Thirty years later, I’m proud to be a lawyer because I know that we
lawyers can … and do make a difference in our clients’ lives on a daily
But I also know that we, as a profession, can do so much more.
This book is my attempt to present a different form of delivering legal services. Some say that this model is a threat to lawyering as we know it. The truth is that I can never envision a day when lawyers will be required to unbundle. However, I can see incentives, training, and other encouragement from society to make it easier to the consuming public to get unbundled help and for lawyers to feel safe to offer discrete task service products as a supplement to their traditional full service practice.
Simply put, I am writing this book so that people can get the help from lawyers that they need and so that lawyers can recapture market share and professional satisfaction by giving that help.

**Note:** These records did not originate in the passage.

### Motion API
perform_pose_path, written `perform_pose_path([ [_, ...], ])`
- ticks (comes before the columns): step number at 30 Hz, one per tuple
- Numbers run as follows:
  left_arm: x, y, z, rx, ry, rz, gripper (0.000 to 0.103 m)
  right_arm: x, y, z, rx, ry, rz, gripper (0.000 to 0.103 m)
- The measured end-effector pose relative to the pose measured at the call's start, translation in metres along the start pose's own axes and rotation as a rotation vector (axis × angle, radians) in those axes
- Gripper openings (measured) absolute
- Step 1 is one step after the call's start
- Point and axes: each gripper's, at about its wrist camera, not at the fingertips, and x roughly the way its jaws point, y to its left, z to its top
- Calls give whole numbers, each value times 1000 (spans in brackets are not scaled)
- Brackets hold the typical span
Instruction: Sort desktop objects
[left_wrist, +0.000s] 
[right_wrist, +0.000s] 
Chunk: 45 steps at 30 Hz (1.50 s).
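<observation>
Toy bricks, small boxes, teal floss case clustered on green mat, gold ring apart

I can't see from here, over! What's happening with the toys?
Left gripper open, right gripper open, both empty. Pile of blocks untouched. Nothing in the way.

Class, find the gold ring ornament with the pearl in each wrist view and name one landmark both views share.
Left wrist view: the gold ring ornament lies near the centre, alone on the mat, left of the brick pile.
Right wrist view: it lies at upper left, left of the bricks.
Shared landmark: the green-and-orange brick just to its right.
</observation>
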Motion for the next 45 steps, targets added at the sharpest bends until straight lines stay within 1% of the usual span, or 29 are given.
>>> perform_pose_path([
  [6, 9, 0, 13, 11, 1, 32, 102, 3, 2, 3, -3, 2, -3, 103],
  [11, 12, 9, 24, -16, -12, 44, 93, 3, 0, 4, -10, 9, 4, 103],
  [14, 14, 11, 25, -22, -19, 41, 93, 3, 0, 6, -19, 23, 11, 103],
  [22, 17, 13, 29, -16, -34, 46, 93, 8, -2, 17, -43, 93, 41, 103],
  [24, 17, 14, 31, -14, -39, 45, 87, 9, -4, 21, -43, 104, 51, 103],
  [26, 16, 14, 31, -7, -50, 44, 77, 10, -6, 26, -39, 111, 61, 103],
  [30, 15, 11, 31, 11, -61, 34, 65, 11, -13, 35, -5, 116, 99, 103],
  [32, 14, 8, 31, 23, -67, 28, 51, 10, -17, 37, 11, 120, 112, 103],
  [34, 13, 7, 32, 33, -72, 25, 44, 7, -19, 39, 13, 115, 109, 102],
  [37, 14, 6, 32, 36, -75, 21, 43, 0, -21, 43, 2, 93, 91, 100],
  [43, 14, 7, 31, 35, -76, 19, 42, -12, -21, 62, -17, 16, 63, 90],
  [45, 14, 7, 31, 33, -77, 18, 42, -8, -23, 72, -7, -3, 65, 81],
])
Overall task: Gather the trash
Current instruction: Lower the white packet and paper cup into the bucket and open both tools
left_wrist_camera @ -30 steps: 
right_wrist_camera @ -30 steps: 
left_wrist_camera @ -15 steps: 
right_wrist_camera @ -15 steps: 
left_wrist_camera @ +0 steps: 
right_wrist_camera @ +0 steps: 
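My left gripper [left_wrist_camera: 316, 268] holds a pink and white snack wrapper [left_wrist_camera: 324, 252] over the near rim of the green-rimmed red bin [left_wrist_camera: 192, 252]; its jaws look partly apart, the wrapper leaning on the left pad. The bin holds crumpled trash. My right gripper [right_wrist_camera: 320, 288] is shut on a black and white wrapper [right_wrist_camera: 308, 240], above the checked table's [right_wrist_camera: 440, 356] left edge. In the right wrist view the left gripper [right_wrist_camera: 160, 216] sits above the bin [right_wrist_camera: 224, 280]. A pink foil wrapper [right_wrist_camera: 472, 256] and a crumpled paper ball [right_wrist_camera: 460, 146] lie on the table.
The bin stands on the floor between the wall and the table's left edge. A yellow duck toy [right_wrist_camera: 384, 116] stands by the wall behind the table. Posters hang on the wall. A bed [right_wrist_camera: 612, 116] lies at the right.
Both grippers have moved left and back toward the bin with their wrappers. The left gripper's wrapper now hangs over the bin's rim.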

My mentor and the Father of Preventive Law, Louis M. Brown said it best:
“I hate to see people in trouble when they needn’t have been.”
It cannot go unnoticed how much the legal profession itself has evolved since I was admitted to the Bar in 1972. Actually, I almost never got to practice due to the reaction of the California State Bar against my partners Len Jacoby and Steve Meyers when we opened the nation’s first private legal clinic in Van Nuys in September 1972.
Our clinic was hailed for its innovations of a $15.00 initial consultation
(an early harbinger of unbundling), low flat fees, integrated office systems,
weekend and evening hours, use of paralegals, location in local neighborhood,
and willingness to finance fees on Master Charge (Visa was not yet invented).
But while the public was delighted, the legal community was very unenthusiastic – a reaction driven by fear. As with unbundling, lawyers were afraid that clinics would cheapen professionalism and lead to inferior client service.
The first irony was that that by pursuing the disciplinary investigation
(instead of studying ways to replicate and improve our model), the organized
bar created a public issue that led to stories on TV and in the popular press throughout the country. The bar’s actions were probably the single reason why Jacoby and Meyers was at one point able to grow to 150 offices and 250 lawyers throughout the country.
The second irony is that the success of Jacoby and Meyers led to its ultimate demise. Lawyers in every jurisdiction, buoyed by the protections offered by the California Supreme Court and the U.S. Supreme Court (State of Arizona v Bates and O’Steen, Cite), opened clinics and small law offices following the model of Jacoby and Meyers. The pioneers were no longer novel but had a huge overhead from a multi-million dollar advertising budget. The public got the legal services it needed at a price it could afford---but from other lawyers who followed our lead.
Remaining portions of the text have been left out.